Japan's housing starts fell for a fifth month last month, indicating that stricter rules for obtaining building permits may remain a drag on economic growth in the first quarter of next year.
Ground broken on new homes and condominiums slid 27 percent from a year earlier after falling 35 percent in October and 44 percent in September, the Land Ministry said in Tokyo yesterday.
Prime Minister Yasuo Fukuda said last week he regretted the slump in housing starts that resulted from building-code changes made in June after an architect fabricated earthquake-resistance data.
The central bank lowered its evaluation of the economy for the first time in three years last week and the government slashed its growth forecast because of the building fiasco.
"Housing investment will probably keep falling through the first quarter, curbing economic growth," said Mamoru Yamazaki, chief Japan economist at RBS Securities in Tokyo. "Housing starts are recovering but they still remain at a low level."
The yen traded at 114.20 per US dollar as of 4:24pm in Tokyo from 114.24 before the report was published. The drop in housing starts was in line with the 28.5 percent median estimate of economists.
Since plunging to a four-decade low in September the drop in starts has eased as the government relaxed the regulations. Builders had complained that the new system was introduced too fast and they didn't have time to adapt to the requirements.

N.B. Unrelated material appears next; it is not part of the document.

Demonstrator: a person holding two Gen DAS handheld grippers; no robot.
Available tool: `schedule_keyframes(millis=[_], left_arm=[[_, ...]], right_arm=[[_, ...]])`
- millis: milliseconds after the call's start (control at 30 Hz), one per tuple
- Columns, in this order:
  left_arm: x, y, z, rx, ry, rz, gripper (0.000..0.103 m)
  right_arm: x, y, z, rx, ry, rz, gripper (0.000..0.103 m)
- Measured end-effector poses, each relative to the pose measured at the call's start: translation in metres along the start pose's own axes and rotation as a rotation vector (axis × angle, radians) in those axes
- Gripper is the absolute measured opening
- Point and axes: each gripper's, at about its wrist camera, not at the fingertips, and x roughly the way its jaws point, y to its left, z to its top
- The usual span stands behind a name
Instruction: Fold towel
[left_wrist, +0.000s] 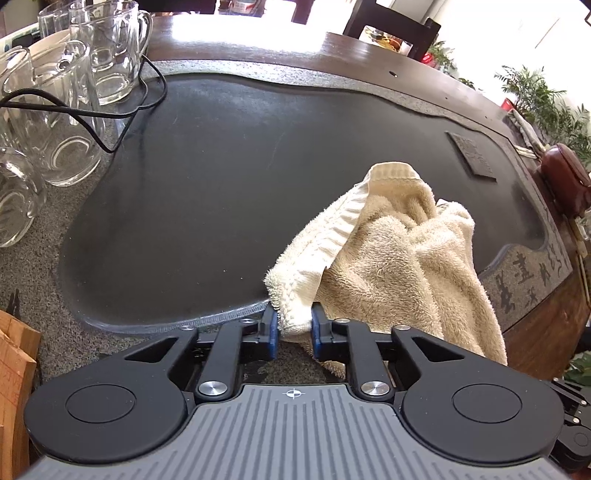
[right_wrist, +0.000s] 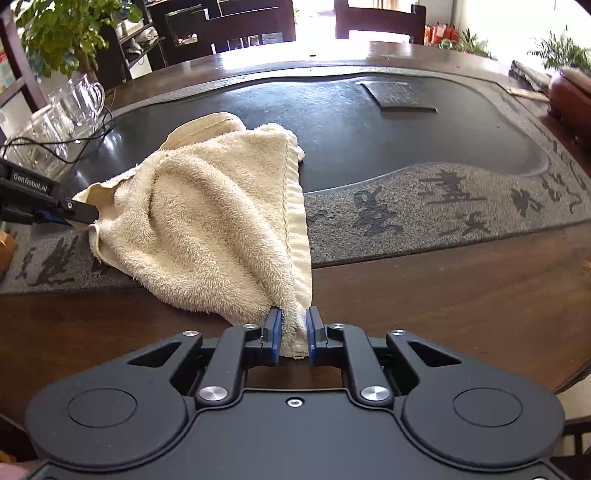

"The worst may be over for Japan's housing market," said Masaki Fukui, senior economist at Mizuho Corporate Bank Ltd in Tokyo. "But today's data still showed the Japanese economy is on a soft footing."
Confidence among small and medium-sized businesses fell to 44.5 points this month -- the lowest in more than four years -- a Shoko Chukin Bank survey showed yesterday.
Worsening sentiment at the companies, which employ 70 percent of Japanese workers, dims the prospect that wages will rise and spur consumer spending.
Housing investment wiped more than 1 percentage point from Japan's 1.5 percent annual pace of economic expansion in the third quarter.
The Cabinet Office last week cut its growth forecast for the year ending March to 1.3 percent from 2.1 percent.
The easing of the rules "should have a limited impact as the fundamental problems, including inspection system bottlenecks, have yet to be resolved," said Tetsufumi Yamakawa, chief economist at Goldman Sachs Group in Tokyo.
The Real Estate Economic Research Institute said last week that the condominium supply in Tokyo and the surrounding area will fall to the lowest since 1993 this year and may decline further next year.
The problem is affecting related industries.
Demand for kitchenware, which represents about a quarter of the domestic stainless steel market, will decline from next month, said Yoichi Saji, head of the Japan Stainless Steel Association.
Nippon Steel & Sumikin Stainless Steel Corp, the country's largest maker of the alloy, said on Wednesday it would cut output of nickel-based stainless steel by about 10 percent next month.
The 103-member Topix Construction Index has fallen 12 percent since having the biggest gain in more than eight years on Oct. 30 when the Land Ministry announced it would relax the building rules.
"The chronic lack of experts in structural calculation forms a bottleneck hindering the building certification process for large condominiums," said Hiromichi Shirakawa, chief economist at Credit Suisse Group in Tokyo.
"This could prolong the impact of the revised building standards code," Shirakawa said.
Bank of Japan head Toshihiko Fukui said last week the slump in housing investment is temporary.
Home building "has almost stopped decreasing" though it remains at a low level, the government said in its monthly economic report last week, upgrading its view on housing for the first time in a year.
"Japan's economic growth will probably slow in the first half of 2008 because of a US slowdown and this problem," said Yasuhide Yajima, a senior economist at NLI Research Institute in Tokyo. "But growth may regain momentum in the second half, partly supported by pent-up demand for housing construction."
Builders broke ground on 971,000 new homes and condominiums last month at an annual rate, the most since the regulations were introduced in June, yesterday's report showed.
The figure has risen from 720,000 in September, the lowest since the government began keeping records in 1965.
Construction orders fell 3.8 percent last month from a year earlier, the Land Ministry said, improving from October's 22.7 percent drop, which was the sharpest in nine years.